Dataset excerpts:
▼▼▼
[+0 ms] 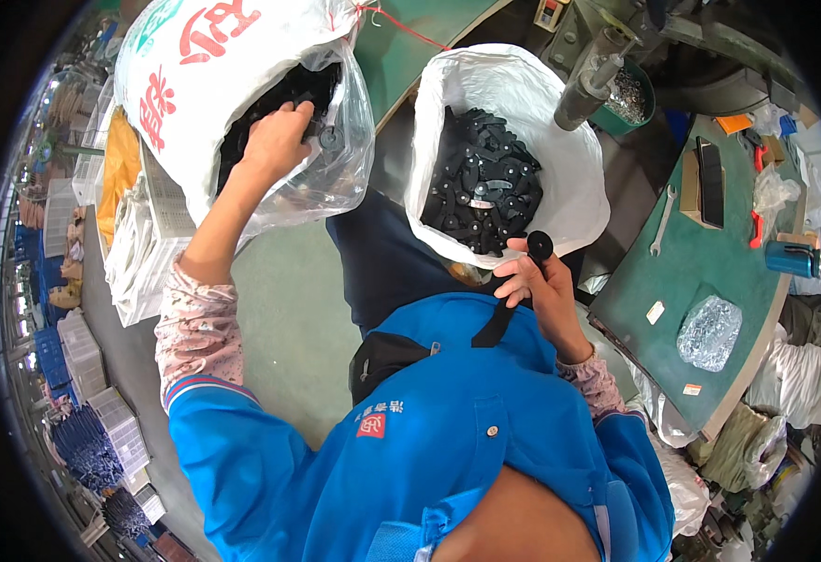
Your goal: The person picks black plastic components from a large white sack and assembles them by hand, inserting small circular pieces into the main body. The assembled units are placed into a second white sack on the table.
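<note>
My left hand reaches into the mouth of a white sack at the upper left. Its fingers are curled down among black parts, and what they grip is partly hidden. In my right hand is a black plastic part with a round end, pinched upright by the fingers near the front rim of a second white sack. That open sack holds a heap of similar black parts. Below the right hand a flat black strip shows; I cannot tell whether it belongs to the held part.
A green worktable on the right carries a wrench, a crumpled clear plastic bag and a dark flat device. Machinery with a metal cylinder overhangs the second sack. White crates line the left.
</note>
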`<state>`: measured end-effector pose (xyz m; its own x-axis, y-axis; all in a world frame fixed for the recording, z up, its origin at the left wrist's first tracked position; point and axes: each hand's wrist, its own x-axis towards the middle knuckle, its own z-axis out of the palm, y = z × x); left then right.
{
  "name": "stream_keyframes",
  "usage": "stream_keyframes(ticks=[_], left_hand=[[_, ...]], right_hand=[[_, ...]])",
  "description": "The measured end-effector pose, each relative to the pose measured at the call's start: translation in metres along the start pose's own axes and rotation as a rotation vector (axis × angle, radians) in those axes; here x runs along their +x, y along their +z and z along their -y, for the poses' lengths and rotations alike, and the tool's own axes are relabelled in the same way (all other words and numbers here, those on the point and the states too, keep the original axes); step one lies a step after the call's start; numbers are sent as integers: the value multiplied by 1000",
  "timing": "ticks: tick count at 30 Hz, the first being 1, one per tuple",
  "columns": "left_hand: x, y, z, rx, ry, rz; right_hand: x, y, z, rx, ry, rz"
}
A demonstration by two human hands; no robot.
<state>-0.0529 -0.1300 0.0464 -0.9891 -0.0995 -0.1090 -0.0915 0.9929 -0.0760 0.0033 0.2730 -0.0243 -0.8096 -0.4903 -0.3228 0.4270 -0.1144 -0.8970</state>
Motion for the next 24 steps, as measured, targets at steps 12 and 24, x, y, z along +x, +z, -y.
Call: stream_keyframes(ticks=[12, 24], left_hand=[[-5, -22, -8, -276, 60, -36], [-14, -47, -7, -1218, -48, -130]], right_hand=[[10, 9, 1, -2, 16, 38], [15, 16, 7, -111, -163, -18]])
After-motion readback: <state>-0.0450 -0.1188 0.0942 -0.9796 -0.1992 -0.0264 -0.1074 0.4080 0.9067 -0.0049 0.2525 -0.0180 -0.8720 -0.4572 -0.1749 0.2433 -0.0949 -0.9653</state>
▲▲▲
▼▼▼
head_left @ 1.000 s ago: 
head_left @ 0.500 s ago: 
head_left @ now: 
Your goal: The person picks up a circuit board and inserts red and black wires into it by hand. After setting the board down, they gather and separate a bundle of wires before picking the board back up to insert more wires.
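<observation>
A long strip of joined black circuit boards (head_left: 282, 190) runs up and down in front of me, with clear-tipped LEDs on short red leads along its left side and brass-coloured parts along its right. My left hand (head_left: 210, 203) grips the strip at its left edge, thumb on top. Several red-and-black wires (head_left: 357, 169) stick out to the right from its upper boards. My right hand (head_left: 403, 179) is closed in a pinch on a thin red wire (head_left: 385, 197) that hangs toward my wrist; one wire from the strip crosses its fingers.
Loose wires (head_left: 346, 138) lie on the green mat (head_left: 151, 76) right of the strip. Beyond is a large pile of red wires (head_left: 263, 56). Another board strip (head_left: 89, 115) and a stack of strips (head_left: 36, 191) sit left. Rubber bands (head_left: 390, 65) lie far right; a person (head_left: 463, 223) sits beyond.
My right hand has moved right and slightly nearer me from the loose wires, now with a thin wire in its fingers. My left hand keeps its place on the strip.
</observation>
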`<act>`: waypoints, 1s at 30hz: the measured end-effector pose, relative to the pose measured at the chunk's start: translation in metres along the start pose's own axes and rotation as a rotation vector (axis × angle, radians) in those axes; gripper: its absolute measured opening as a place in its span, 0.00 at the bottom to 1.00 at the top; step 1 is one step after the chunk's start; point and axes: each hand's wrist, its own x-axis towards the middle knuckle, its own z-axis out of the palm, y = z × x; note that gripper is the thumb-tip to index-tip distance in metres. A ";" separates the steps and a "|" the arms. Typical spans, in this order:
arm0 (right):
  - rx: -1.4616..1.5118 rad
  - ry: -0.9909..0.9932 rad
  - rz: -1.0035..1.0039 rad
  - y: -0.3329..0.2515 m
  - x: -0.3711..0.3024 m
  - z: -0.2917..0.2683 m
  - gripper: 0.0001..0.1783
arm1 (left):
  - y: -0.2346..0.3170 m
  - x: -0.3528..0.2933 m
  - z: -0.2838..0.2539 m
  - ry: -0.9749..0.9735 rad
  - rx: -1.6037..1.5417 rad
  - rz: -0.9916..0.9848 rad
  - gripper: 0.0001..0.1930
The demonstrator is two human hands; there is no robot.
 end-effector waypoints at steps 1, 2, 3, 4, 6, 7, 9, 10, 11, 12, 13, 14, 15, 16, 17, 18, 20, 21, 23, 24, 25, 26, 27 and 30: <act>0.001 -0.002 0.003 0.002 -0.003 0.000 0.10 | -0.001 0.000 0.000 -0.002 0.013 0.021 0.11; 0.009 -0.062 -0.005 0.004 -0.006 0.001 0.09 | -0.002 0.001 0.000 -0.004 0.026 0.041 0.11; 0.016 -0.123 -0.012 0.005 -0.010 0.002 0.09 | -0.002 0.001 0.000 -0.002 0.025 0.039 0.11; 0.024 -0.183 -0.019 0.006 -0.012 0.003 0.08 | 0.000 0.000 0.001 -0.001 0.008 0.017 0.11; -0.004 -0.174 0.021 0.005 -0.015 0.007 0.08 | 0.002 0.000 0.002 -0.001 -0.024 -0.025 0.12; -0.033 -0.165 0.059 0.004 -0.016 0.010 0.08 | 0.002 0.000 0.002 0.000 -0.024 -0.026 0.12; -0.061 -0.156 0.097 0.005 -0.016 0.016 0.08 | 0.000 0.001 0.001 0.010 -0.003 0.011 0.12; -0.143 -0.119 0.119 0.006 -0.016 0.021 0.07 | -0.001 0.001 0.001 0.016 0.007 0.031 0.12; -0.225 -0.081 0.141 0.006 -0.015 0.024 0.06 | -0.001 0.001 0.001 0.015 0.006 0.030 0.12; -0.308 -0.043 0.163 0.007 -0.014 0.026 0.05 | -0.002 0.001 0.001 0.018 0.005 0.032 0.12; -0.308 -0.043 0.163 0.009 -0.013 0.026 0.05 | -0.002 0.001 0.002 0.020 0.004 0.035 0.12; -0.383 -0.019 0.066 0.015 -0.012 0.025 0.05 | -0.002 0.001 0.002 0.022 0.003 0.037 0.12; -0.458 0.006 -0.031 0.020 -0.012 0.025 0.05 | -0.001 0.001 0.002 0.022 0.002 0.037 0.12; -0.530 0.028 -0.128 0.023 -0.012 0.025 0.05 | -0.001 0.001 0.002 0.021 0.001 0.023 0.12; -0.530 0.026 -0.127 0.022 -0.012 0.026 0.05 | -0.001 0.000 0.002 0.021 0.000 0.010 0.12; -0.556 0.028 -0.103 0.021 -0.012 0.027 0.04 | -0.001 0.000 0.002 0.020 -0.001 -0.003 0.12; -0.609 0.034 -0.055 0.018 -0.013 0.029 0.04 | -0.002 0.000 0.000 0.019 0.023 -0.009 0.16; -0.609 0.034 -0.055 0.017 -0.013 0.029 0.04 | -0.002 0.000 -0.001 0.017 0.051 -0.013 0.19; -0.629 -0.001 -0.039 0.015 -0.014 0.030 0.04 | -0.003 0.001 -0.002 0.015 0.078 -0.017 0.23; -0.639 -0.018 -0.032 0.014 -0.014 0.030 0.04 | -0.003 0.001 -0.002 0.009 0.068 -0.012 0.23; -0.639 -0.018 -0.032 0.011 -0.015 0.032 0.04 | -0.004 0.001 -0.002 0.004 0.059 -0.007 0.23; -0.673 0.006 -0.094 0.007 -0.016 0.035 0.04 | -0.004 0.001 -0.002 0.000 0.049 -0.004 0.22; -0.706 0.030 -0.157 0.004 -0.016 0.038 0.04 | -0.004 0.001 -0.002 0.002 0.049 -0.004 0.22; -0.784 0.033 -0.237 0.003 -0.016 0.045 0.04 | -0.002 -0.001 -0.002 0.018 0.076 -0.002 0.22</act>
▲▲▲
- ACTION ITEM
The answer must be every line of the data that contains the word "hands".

- OUTPUT OF THE EXERCISE
A demonstration by two human hands; no robot.
The demonstrator is two human hands; there is no robot.

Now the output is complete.